If you’ve got a council of city representatives nervous about spending over $500 million for a stadium, what’s the best way to soothe their nerves? Throw another huge, risky capital project their way, of course!

One would think we’re joking, but D.C. Mayor Anthony Williams has done just that. Amidst on-going discussions over the $667 million stadium for the Washington Nationals, Williams yesterday entered into an agreement with Howard University to build a new, state-of-the-art hospital on the site of the old D.C. General Hospital in Southeast. Ambitiously called the National Capital Medical Center, the 250-bed hospital is set to cost $400 million, with the District kicking in $212 million of that.

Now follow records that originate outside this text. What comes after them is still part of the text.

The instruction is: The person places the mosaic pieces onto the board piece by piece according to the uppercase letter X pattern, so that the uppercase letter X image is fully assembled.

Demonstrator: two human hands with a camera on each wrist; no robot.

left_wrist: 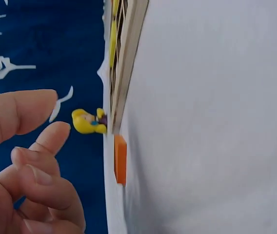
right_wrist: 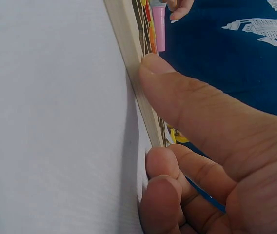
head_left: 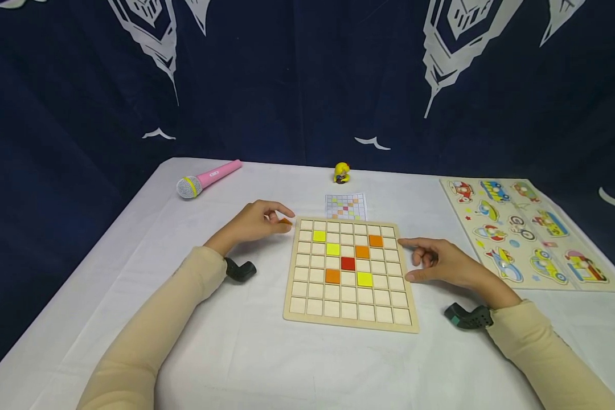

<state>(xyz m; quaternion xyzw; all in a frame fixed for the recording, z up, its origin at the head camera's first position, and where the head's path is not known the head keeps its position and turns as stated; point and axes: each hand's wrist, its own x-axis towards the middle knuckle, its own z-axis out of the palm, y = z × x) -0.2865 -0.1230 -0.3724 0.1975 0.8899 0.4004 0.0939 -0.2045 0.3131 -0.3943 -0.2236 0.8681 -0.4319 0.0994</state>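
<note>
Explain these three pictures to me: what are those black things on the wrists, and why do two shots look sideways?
No machine here: a person in cream sleeves works with bare hands. The big picture comes from a camera on the head. The black things are small cameras strapped to each wrist; they film sideways along the table, so those two views look tilted.

On the white table lies a wooden grid board with yellow, orange and red tiles set in. The left hand is beside a loose orange tile at the board's corner; its fingers look apart from it. The right hand rests at the board's right edge, index finger touching the frame.

Further off: a pink toy microphone, a yellow figure, a pattern card and a vehicle puzzle.
</note>
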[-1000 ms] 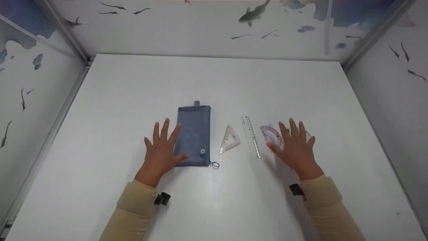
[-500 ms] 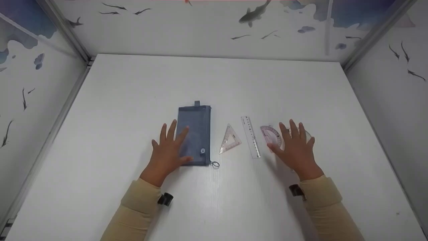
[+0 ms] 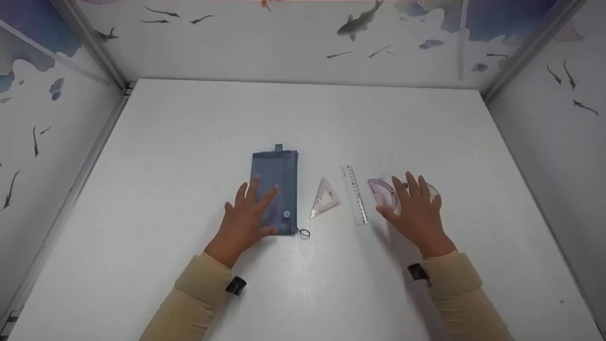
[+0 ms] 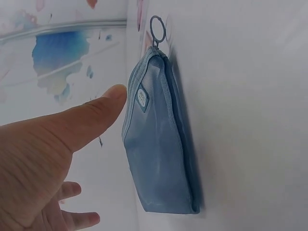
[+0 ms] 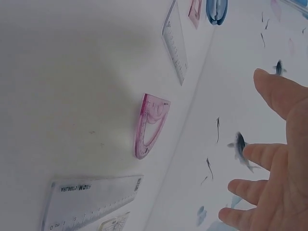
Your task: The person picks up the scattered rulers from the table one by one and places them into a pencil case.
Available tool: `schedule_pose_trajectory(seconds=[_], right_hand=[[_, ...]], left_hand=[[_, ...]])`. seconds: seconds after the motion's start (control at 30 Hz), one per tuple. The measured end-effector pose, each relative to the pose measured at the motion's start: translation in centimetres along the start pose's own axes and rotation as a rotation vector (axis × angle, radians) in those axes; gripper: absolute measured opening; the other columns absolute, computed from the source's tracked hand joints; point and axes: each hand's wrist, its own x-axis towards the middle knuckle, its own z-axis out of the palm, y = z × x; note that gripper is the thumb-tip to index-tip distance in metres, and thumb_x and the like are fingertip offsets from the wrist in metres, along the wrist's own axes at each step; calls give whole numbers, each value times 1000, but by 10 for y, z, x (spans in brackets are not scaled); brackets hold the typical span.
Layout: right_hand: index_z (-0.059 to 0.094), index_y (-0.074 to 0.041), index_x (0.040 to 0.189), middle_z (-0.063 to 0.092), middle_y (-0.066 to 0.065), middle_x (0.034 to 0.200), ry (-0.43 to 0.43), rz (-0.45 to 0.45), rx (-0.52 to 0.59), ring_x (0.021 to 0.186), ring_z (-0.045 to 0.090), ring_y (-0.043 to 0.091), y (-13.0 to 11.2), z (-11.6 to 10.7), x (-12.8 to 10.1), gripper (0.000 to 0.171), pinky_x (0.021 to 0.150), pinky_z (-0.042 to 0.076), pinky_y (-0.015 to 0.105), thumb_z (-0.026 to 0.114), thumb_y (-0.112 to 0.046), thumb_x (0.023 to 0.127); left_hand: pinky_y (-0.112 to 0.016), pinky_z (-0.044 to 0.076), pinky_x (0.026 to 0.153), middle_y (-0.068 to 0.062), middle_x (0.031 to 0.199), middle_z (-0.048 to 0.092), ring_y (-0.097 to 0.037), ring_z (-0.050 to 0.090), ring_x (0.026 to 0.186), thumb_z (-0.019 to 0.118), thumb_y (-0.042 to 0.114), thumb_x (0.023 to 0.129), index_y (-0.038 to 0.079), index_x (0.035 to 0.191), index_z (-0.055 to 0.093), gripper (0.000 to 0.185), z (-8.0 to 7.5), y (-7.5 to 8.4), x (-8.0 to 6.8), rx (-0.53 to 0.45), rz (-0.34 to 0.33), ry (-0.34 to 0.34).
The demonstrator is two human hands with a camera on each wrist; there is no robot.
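Observation:
A blue zippered pencil pouch (image 3: 284, 189) with a ring pull lies flat, left of centre. Over its left side my left hand (image 3: 240, 222) is held with fingers spread and nothing in them. In the left wrist view the thumb (image 4: 94, 115) stands apart from the pouch (image 4: 156, 149). My right hand (image 3: 419, 220), fingers relaxed and holding nothing, hovers over the right end of the row. Beside its thumb lies a pink protractor (image 3: 377, 188). A large clear set square (image 5: 77, 195) shows in the right wrist view, mostly hidden by that hand in the head view.
Between the hands lie a small pinkish set square (image 3: 327, 208) and a clear ruler (image 3: 354, 194). A clear piece with a curved edge (image 3: 433, 190) peeks out past the right fingers. White panels with painted fish enclose the white table (image 3: 303, 118) at the back and sides.
My left hand has moved right, farther over the pouch, and its fingers are a little more bent. The right hand has barely shifted; its fingers have drawn slightly closer together.

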Motion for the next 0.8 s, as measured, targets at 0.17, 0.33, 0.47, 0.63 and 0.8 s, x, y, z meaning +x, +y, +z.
schedule_pose_trajectory(seconds=[0.17, 0.33, 0.47, 0.63, 0.8], right_hand=[[34, -7, 148, 25, 25, 153, 19, -7, 11, 141, 16, 48, -2, -1, -1, 78, 99, 19, 76, 64, -48, 89], [36, -6, 147, 27, 25, 152, 30, -11, 30, 140, 18, 48, -4, 0, -2, 78, 98, 23, 75, 67, -44, 88], [37, -5, 146, 29, 26, 151, 49, -28, 41, 139, 20, 48, -4, 2, -3, 77, 98, 24, 75, 69, -43, 87], [40, -5, 145, 33, 27, 149, 81, -57, 20, 138, 24, 48, -5, 4, -4, 76, 96, 27, 74, 71, -41, 86], [42, -5, 143, 35, 27, 148, 103, -78, 10, 137, 26, 48, -7, 6, -6, 74, 97, 29, 72, 71, -40, 85]], left_hand=[[-71, 39, 90, -18, 157, 18, -44, 22, 141, 82, 41, 75, 26, 151, 33, 91, 3, 5, 1, 26, 23, 0], [-70, 40, 89, -19, 156, 19, -44, 24, 140, 82, 40, 75, 26, 150, 34, 91, 6, 8, 1, 31, 37, 9], [-69, 42, 87, -18, 156, 21, -45, 26, 138, 83, 41, 74, 26, 150, 35, 91, 11, 10, 2, 46, 64, 21], [-68, 44, 85, -18, 156, 21, -45, 29, 137, 83, 39, 74, 26, 150, 35, 91, 16, 12, 2, 39, 82, 12], [-68, 45, 83, -19, 154, 24, -43, 32, 135, 84, 38, 74, 26, 149, 37, 90, 18, 16, 1, 38, 100, 10]])
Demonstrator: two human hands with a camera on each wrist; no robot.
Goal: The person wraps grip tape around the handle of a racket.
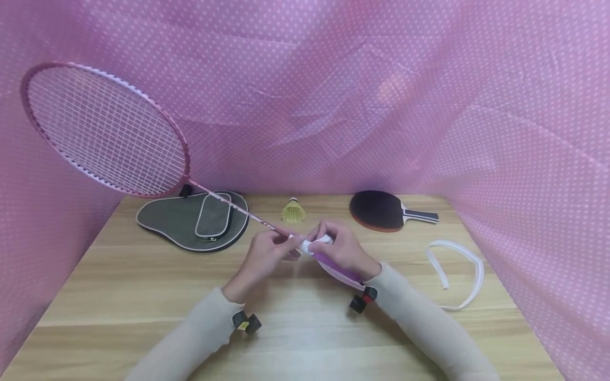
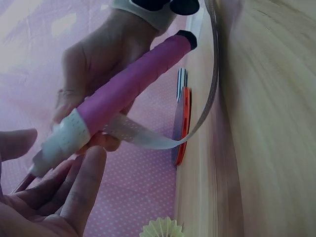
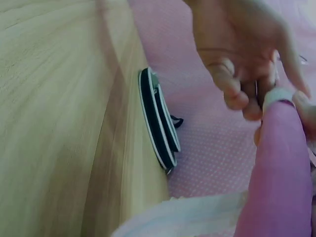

To boot, Williams is refusing to put the hospital through a certificate of need process, a bureaucratic stepping stone that ensures that large capital projects are actually needed before they are built. Furthermore, the agreement signed does not specify how much of the hospital’s care would be directed towards the District’s uninsured residents and if it would address the city’s most pressing health problems, leaving many questioning the need for such an expenditure. And to add insult to injury, the existing Howard University Hospital on Georgia Avenue NW recently announced $17.3 million in losses in 2005, throwing into to question their ability to finance their share and manage the hospital.

Once this measure stalls in the council, what else will Williams propose the city build?